1. From the object side, the lens consists of, in order: a first lens with negative refractive power, a second lens with negative refractive power, a third lens with negative refractive power, a fourth lens with positive refractive power, a fifth lens with positive refractive power, a sixth lens with negative refractive power, and a seventh lens with positive refractive power. An imaging lens characterized by satisfying the following conditional equation. 1.2 ≤ r1 / r3 ≤ 3.0 (1) 0.1 ≤ D12 / r2 ≤ 0.4 (2) 1.7 ≤ f7 / f ≤ 2.3 (3) 4≦(r3+r2) / (r3-r2)≦4.4 (4) Here, r1 is the radius of curvature of the object-side surface of the first lens. r2 is the radius of curvature of the image-side surface of the first lens. r3 is the radius of curvature of the object-side surface of the second lens.
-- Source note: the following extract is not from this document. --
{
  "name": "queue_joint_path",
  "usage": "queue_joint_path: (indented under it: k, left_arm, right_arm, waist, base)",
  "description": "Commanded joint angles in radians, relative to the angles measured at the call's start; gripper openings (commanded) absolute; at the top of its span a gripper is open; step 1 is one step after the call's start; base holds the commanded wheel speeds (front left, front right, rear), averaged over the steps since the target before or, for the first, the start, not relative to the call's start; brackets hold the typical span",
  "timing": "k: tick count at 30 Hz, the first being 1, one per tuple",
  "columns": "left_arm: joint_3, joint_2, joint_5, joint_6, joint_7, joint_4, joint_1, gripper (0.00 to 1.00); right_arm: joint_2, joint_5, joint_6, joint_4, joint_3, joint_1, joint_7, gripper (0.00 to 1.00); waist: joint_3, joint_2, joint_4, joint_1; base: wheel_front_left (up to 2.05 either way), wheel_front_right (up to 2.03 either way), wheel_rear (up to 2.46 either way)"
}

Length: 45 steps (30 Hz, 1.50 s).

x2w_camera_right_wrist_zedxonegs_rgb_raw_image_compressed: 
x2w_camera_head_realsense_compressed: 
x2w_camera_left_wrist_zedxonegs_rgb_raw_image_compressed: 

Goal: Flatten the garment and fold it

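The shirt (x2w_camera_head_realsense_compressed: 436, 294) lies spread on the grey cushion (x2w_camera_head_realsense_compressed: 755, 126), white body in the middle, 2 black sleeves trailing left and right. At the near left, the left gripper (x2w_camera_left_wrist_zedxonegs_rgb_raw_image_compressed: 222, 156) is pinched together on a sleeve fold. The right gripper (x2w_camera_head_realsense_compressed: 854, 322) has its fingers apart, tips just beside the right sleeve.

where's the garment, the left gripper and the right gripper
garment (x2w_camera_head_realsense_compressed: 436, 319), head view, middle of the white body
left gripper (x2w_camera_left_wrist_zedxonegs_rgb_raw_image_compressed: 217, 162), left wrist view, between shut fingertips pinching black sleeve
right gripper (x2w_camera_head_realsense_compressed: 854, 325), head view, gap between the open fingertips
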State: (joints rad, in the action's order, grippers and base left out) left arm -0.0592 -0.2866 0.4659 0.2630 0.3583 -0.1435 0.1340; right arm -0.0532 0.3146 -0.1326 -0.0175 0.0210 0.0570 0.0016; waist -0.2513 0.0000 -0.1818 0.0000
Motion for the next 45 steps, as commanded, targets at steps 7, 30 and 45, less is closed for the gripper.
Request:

D12 is the air distance on the optical axis between the first lens and the second lens. f is the focal length of the entire imaging lens system. f7 is the focal length of the seventh lens. That is the case.

2. The imaging lens according to claim 1, characterized in that it satisfies the following conditional expression. 0.7 ≤ f² / f³ ≤ 1.3 (5) Here, f2 is the focal length of the second lens. f3 is the focal length of the third lens. That is the case.

3. The imaging lens according to claim 1 or 2, characterized in that it satisfies the following conditional expression. 0.55 ≤ f3 / f1 ≤ 0.595 (6) Here, f1 is the focal length of the first lens. That is the case.